According to centralmaine.com, plans include adding a 13,000-square-foot, multi-story building next to it to help provide better access and more space for the theater, an ambitious timeline of opening it in 29 months, and a schedule of as many as 300 shows a year including concerts, live theater and children’s theater that could bring culture, people and revenue to the city’s downtown.
Richard Parkhurst, leader of a nonprofit group working to raise funds and restore the theater, said he was comfortable saying he has at least $1 million sitting on the fence right now from private donors. They’re ready to commit, but they’re wondering if the city is behind it, Parkhurst said.

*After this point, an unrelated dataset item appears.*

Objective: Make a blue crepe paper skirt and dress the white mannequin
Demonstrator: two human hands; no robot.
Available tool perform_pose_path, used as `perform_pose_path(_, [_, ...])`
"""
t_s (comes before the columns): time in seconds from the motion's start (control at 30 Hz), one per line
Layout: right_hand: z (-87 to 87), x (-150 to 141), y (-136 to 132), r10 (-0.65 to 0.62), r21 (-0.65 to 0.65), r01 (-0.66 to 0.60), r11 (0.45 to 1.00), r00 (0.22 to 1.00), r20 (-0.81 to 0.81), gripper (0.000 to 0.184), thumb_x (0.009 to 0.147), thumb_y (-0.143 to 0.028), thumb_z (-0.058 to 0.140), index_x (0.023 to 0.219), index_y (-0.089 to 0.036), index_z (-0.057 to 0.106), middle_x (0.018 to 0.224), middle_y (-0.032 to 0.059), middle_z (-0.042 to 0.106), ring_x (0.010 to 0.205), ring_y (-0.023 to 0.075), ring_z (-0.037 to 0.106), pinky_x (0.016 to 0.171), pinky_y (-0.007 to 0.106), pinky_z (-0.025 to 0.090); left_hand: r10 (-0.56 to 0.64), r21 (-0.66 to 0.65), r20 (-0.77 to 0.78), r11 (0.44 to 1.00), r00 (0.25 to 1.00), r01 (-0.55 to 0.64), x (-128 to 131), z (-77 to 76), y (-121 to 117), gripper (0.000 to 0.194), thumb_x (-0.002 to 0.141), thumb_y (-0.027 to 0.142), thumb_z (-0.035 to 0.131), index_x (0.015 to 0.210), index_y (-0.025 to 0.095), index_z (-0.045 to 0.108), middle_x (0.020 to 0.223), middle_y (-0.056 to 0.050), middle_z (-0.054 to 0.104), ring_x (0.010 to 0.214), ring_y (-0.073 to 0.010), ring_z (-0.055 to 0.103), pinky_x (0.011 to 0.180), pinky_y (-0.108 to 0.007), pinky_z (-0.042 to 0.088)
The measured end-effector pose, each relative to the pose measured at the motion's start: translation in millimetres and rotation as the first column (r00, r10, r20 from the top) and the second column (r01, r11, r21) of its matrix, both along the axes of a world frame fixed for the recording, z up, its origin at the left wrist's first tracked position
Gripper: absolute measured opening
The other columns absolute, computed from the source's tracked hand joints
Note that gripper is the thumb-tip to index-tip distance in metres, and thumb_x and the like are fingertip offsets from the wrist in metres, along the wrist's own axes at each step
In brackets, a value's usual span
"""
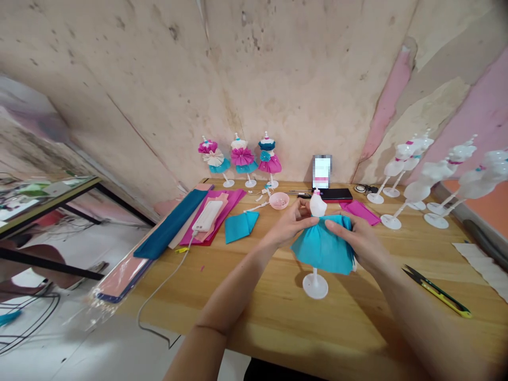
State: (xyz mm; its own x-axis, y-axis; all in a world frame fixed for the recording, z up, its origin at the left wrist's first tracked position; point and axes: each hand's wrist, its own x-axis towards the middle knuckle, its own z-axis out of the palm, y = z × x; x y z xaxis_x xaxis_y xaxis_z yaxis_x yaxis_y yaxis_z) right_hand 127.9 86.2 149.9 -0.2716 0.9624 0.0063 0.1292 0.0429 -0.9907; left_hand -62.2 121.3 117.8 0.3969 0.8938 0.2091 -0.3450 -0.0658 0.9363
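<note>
A small white dress-form mannequin point(318, 204) stands upright on a round base in front of me. Around its waist hangs a gathered turquoise paper skirt point(323, 251). My left hand point(296, 219) pinches the skirt's top edge at the left of the waist, thumb in front and fingers partly behind the form. On the other side, my right hand point(359, 235) grips the skirt's upper edge, its thumb pressed on the front and its fingers hidden behind the material. A folded turquoise sheet point(240, 226) lies to the left of my hands.
Three dressed mannequins point(245, 156) stand by the wall; several bare mannequins point(420, 185) are at right. Beyond my hands are a pink bowl point(279, 200) and a phone point(321, 172). A power bank point(208, 216) rests on coloured sheets at left. Scissors point(436, 291) lie at right.
</note>
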Motion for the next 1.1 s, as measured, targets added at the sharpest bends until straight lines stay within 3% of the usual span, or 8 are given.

Besides the renovation of the theater, he has plans for a multistory annex next door on land donated by Augusta businessman Tom Johnson. It will house rehearsal rooms, costume areas, art and prop building space, and many other theater related activities. It will also make the building compliant with federal ADA codes.
The proposal to provide $300,000 in city money, if private fundraising for the project is successful, is expected to go to councilors for a vote next Thursday.
Parkhurst says he isn't waiting to find out about fundraising and work has already begun on the building. Asbestos will be removed from upper levels of the building this month and he hopes a new roof will be installed by the middle of November.
The general consensus seems to be it will be a big win for Augusta. Parking still needs to be addressed, but if successful, this might be the spark that energizes Downtown Augusta and should be beneficial for businesses and citizens of the Capital City.